Deutschland

Kirchenaustritt als Kündigungsgrund: EuGH prüft

Der Europäische Gerichtshof (EuGH) muss sich erneut mit dem kirchlichen Arbeitsrecht in der Bundesrepublik Deutschland befassen. Es geht um die Frage, ob kirchliche Arbeitgeber Mitarbeiterinnen und Mitarbeiter kündigen dürfen, wenn diese aus der Kirche austreten.

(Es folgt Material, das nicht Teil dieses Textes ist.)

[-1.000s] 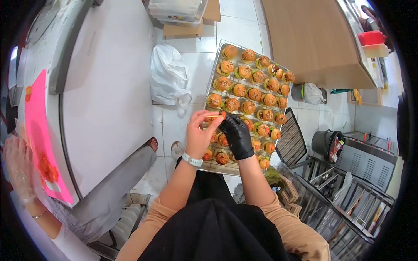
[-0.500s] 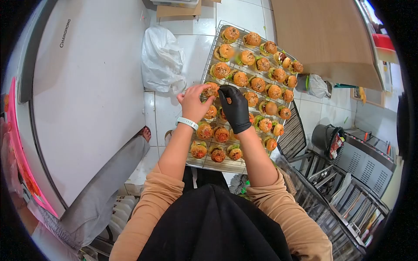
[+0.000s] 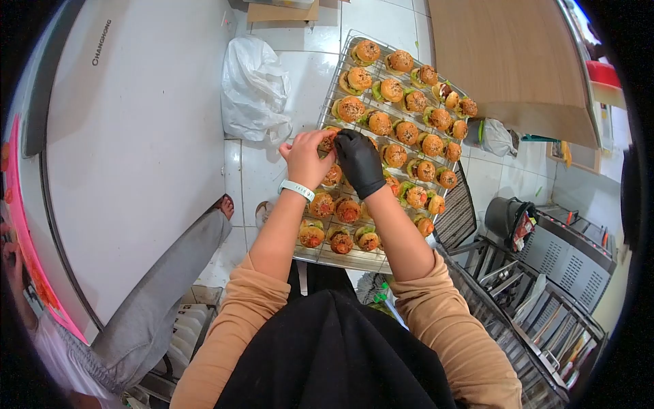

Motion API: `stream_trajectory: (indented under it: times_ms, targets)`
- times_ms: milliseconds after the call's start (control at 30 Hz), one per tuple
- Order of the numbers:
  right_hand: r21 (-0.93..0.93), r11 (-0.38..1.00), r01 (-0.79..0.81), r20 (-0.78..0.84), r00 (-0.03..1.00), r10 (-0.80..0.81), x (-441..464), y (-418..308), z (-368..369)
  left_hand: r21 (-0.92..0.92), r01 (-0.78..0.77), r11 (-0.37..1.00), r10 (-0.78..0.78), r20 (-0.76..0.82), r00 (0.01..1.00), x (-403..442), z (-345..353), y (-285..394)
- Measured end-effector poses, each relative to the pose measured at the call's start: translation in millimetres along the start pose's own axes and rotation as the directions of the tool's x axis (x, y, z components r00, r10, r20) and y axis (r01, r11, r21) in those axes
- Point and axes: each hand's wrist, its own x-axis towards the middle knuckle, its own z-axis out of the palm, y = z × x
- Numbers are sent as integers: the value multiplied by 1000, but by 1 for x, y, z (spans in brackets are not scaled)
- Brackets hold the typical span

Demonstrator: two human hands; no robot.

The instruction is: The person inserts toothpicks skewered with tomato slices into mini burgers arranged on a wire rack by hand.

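both your hands are close together, fingertips gathered over one burger [image 3: 328, 144], your bare left hand [image 3: 306, 163] just beside your right hand [image 3: 359, 161] in its black glove [image 3: 363, 173]; whether either is pinching anything, you can't tell from here. biggest thing going, over on the left, the white fridge [image 3: 136, 136], somebody's grey trouser leg [image 3: 174, 269] along its lower edge. upper right, the wooden cabinet [image 3: 511, 68]. and between them, the wide metal tray [image 3: 340, 262], rows of burgers [image 3: 407, 132] spread across it! white plastic bag [image 3: 252, 88] on the tiled floor [image 3: 306, 78], near the tray's left side. pale band [image 3: 298, 190] on your left wrist. smallest, red bits [image 3: 349, 214] topping several burgers nearest you.
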Motion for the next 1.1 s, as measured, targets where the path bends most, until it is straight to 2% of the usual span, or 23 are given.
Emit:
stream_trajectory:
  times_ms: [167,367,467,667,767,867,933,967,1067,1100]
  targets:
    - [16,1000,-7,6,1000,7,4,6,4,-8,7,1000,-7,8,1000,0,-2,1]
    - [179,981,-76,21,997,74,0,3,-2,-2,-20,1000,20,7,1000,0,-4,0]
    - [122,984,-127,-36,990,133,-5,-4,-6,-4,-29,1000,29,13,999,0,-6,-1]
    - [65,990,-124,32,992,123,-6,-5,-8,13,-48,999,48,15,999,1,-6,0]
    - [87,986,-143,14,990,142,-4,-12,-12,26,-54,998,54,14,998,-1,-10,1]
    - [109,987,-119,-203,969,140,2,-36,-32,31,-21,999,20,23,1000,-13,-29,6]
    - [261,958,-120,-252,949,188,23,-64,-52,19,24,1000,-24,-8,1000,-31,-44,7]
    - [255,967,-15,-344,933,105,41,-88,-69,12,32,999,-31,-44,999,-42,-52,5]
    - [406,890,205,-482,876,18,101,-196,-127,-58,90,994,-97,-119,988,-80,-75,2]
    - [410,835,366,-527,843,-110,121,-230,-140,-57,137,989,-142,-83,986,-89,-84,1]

Wie die Katholische Nachrichten-Agentur (KNA) meldet, entschied das Bundesarbeitsgericht in Erfurt am Donnerstag, den Luxemburger Richtern den Fall einer Caritas-Mitarbeiterin aus Hessen zur Klärung vorzulegen, bei dem es darum geht, ob die katholische Kirche Mitarbeitern kündigen darf, weil sie aus der Kirche ausgetreten sind. EuGH-Entscheidungen sind für die nationalen Gerichte bindend und könnten im konkreten Fall grundlegende Änderungen im Arbeitsrecht der katholischen Kirche in Deutschland nach sich ziehen.

Erst unlängst hatte sich der EuGH mit dem ähnlichen Fall einer deutschen Hebamme befasst. Die Frau arbeitete in einem katholischen Krankenhaus und war aus der Kirche ausgetreten. Weil sich die Parteien aber dann doch anderweitig vor dem Erfurter Bundesarbeitsgericht einigten, kam es nicht zu einer EuGH-Entscheidung. Trotz einer umfassenden Liberalisierung im Jahr 2022 bewertet das kirchliche Arbeitsrecht in Deutschland den Kirchenaustritt weiterhin grundsätzlich als Kündigungsgrund.

Sozialarbeiterin gekündigt

Im vorliegenden Fall geht es um eine Sozialpädagogin, die in einer Schwangerschaftsberatungsstelle des Sozialdiensts katholischer Frauen (SkF), einem Fachverband der Caritas, beschäftigt war. Von Juni 2013 bis Ende Oktober 2019 ging sie in Elternzeit. Währenddessen trat sie im Oktober 2013 aus der katholischen Kirche aus.

Nach vergeblichen Bemühungen, die Frau zum Wiedereintritt in die Kirche zu bewegen, kündigte der SkF ihr nach ihrer Rückkehr im Juni 2019. Dagegen klagte die Frau und führte an, sie werde unrechtmäßig aus Gründen der Religion benachteiligt. Das Arbeitsgericht Wiesbaden und das Hessische Landesarbeitsgericht gaben ihr Recht. Die Caritas wandte sich daraufhin an das Bundesarbeitsgericht.

Besondere Situation in Deutschland

Die Kirchen in Deutschland haben ein eigenes Arbeitsrecht. Dieses Selbstbestimmungsrecht ist im deutschen Grundgesetz verankert. Während in ähnlichen Fällen bislang das Bundesverfassungsgericht die kirchliche Position stärkte, gelten die Luxemburger Richter als deutlich skeptischer gegenüber den deutschen Regelungen.

In Österreich gibt es eine derartige Regelung nach deutschem Muster nicht, zumal die Kirchen und Religionsgemeinschaften grundsätzlich dem staatlichen Arbeitsrecht unterliegen. Trotzdem haben sie als „Betriebe mit besonderer Zweckbestimmung“ das Recht, besondere Regeln festzulegen.